(What to work on) Repeat back every line of the data, exactly.

(Recorded data)

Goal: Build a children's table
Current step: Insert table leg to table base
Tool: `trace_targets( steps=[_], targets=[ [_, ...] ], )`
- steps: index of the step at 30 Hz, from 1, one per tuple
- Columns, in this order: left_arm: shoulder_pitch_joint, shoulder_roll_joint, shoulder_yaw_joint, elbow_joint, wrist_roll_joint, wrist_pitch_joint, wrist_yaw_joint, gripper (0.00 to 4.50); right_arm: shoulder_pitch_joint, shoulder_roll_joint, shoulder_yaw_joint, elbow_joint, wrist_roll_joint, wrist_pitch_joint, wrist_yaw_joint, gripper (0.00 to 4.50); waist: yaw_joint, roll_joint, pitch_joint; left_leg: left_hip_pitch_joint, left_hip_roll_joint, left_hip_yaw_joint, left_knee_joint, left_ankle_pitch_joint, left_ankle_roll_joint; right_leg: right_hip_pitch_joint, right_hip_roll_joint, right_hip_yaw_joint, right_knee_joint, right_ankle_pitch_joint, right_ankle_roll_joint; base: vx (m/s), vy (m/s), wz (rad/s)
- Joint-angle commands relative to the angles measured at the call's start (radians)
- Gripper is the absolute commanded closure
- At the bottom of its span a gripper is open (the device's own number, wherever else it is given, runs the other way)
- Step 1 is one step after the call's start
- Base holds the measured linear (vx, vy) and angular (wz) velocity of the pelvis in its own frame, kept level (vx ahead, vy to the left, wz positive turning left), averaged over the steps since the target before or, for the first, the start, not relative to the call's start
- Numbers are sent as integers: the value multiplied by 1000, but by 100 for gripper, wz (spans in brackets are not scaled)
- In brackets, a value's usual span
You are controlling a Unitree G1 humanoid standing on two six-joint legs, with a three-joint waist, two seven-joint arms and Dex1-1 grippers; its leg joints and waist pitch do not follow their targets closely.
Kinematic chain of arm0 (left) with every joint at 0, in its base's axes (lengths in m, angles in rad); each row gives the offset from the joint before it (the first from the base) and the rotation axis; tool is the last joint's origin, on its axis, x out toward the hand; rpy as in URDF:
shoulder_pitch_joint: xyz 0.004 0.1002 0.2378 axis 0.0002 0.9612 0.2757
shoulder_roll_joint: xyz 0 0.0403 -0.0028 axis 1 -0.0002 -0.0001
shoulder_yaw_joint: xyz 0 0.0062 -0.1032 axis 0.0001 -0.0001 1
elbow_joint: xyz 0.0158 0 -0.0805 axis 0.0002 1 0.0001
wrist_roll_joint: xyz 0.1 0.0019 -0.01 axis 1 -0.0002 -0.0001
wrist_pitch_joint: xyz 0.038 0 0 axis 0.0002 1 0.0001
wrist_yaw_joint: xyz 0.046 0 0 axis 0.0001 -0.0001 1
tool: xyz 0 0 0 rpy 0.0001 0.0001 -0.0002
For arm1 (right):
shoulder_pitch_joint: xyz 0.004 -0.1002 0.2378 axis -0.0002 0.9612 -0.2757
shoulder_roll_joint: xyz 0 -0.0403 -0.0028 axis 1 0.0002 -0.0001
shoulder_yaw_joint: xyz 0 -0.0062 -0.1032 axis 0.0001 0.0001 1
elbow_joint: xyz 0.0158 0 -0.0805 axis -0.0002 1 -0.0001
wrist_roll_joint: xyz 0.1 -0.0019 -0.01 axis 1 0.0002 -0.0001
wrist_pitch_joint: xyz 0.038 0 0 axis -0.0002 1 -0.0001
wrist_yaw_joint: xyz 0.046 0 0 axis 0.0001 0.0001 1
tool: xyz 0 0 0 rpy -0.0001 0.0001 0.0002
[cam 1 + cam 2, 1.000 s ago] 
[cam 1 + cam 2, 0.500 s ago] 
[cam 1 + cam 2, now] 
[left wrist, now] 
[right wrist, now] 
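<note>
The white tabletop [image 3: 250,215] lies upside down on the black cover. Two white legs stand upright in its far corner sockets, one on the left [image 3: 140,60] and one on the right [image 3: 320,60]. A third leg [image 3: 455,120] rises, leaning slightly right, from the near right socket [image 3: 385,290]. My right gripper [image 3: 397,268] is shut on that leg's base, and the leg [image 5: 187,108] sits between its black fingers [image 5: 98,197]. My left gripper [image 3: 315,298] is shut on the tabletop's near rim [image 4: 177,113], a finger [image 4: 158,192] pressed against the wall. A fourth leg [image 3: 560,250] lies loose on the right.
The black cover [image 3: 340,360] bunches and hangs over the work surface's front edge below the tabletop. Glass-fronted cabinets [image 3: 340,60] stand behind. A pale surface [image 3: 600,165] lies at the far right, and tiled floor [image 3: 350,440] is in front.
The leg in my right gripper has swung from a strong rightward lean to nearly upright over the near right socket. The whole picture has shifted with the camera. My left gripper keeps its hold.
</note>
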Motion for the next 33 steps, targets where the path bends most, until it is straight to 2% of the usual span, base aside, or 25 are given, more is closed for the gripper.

(Task solution)
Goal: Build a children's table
Current step: Insert table leg to table base
Tool: `trace_targets( steps=[_], targets=[ [_, ...] ], )`
- steps: index of the step at 30 Hz, from 1, one per tuple
- Columns, in this order: left_arm: shoulder_pitch_joint, shoulder_roll_joint, shoulder_yaw_joint, elbow_joint, wrist_roll_joint, wrist_pitch_joint, wrist_yaw_joint, gripper (0.00 to 4.50); right_arm: shoulder_pitch_joint, shoulder_roll_joint, shoulder_yaw_joint, elbow_joint, wrist_roll_joint, wrist_pitch_joint, wrist_yaw_joint, gripper (0.00 to 4.50); waist: yaw_joint, roll_joint, pitch_joint; left_leg: left_hip_pitch_joint, left_hip_roll_joint, left_hip_yaw_joint, left_knee_joint, left_ankle_pitch_joint, left_ankle_roll_joint; right_leg: right_hip_pitch_joint, right_hip_roll_joint, right_hip_yaw_joint, right_knee_joint, right_ankle_pitch_joint, right_ankle_roll_joint; base: vx (m/s), vy (m/s), wz (rad/s)
- Joint-angle commands relative to the angles measured at the call's start (radians)
- Gripper is the absolute commanded closure
- At the bottom of its span a gripper is open (the device's own number, wherever else it is given, runs the other way)
- Step 1 is one step after the call's start
- Base holds the measured linear (vx, vy) and angular (wz) velocity of the pelvis in its own frame, kept level (vx ahead, vy to the left, wz positive turning left), averaged over the steps since the target before or, for the first, the start, not relative to the call's start
- Numbers are sent as integers: the value multiplied by 1000, but by 100 for gripper, wz (spans in brackets are not scaled)
- In brackets, a value's usual span
You are controlling a Unitree G1 humanoid standing on two six-joint legs, with a three-joint waist, two seven-joint arms and Dex1-1 grippers; its leg joints and waist pitch do not follow their targets closely.
Kinematic chain of arm0 (left) with every joint at 0, in its base's axes (lengths in m, angles in rad); each row gives the offset from the joint before it (the first from the base) and the rotation axis; tool is the last joint's origin, on its axis, x out toward the hand; rpy as in URDF:
shoulder_pitch_joint: xyz 0.004 0.1002 0.2378 axis 0.0002 0.9612 0.2757
shoulder_roll_joint: xyz 0 0.0403 -0.0028 axis 1 -0.0002 -0.0001
shoulder_yaw_joint: xyz 0 0.0062 -0.1032 axis 0.0001 -0.0001 1
elbow_joint: xyz 0.0158 0 -0.0805 axis 0.0002 1 0.0001
wrist_roll_joint: xyz 0.1 0.0019 -0.01 axis 1 -0.0002 -0.0001
wrist_pitch_joint: xyz 0.038 0 0 axis 0.0002 1 0.0001
wrist_yaw_joint: xyz 0.046 0 0 axis 0.0001 -0.0001 1
tool: xyz 0 0 0 rpy 0.0001 0.0001 -0.0002
For arm1 (right):
shoulder_pitch_joint: xyz 0.004 -0.1002 0.2378 axis -0.0002 0.9612 -0.2757
shoulder_roll_joint: xyz 0 -0.0403 -0.0028 axis 1 0.0002 -0.0001
shoulder_yaw_joint: xyz 0 -0.0062 -0.1032 axis 0.0001 0.0001 1
elbow_joint: xyz 0.0158 0 -0.0805 axis -0.0002 1 -0.0001
wrist_roll_joint: xyz 0.1 -0.0019 -0.01 axis 1 0.0002 -0.0001
wrist_pitch_joint: xyz 0.038 0 0 axis -0.0002 1 -0.0001
wrist_yaw_joint: xyz 0.046 0 0 axis 0.0001 0.0001 1
tool: xyz 0 0 0 rpy -0.0001 0.0001 0.0002
[cam 1 + cam 2, 1.000 s ago] 
[cam 1 + cam 2, 0.500 s ago] 
[cam 1 + cam 2, now] 
[left wrist, now] 
[right wrist, now] 
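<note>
The white tabletop [image 3: 250,215] lies upside down on the black cover. Two white legs stand upright in its far corner sockets, one on the left [image 3: 140,60] and one on the right [image 3: 320,60]. A third leg [image 3: 455,120] rises, leaning slightly right, from the near right socket [image 3: 385,290]. My right gripper [image 3: 397,268] is shut on that leg's base, and the leg [image 5: 187,108] sits between its black fingers [image 5: 98,197]. My left gripper [image 3: 315,298] is shut on the tabletop's near rim [image 4: 177,113], a finger [image 4: 158,192] pressed against the wall. A fourth leg [image 3: 560,250] lies loose on the right.
The black cover [image 3: 340,360] bunches and hangs over the work surface's front edge below the tabletop. Glass-fronted cabinets [image 3: 340,60] stand behind. A pale surface [image 3: 600,165] lies at the far right, and tiled floor [image 3: 350,440] is in front.
The leg in my right gripper has swung from a strong rightward lean to nearly upright over the near right socket. The whole picture has shifted with the camera. My left gripper keeps its hold.
</note>
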Motion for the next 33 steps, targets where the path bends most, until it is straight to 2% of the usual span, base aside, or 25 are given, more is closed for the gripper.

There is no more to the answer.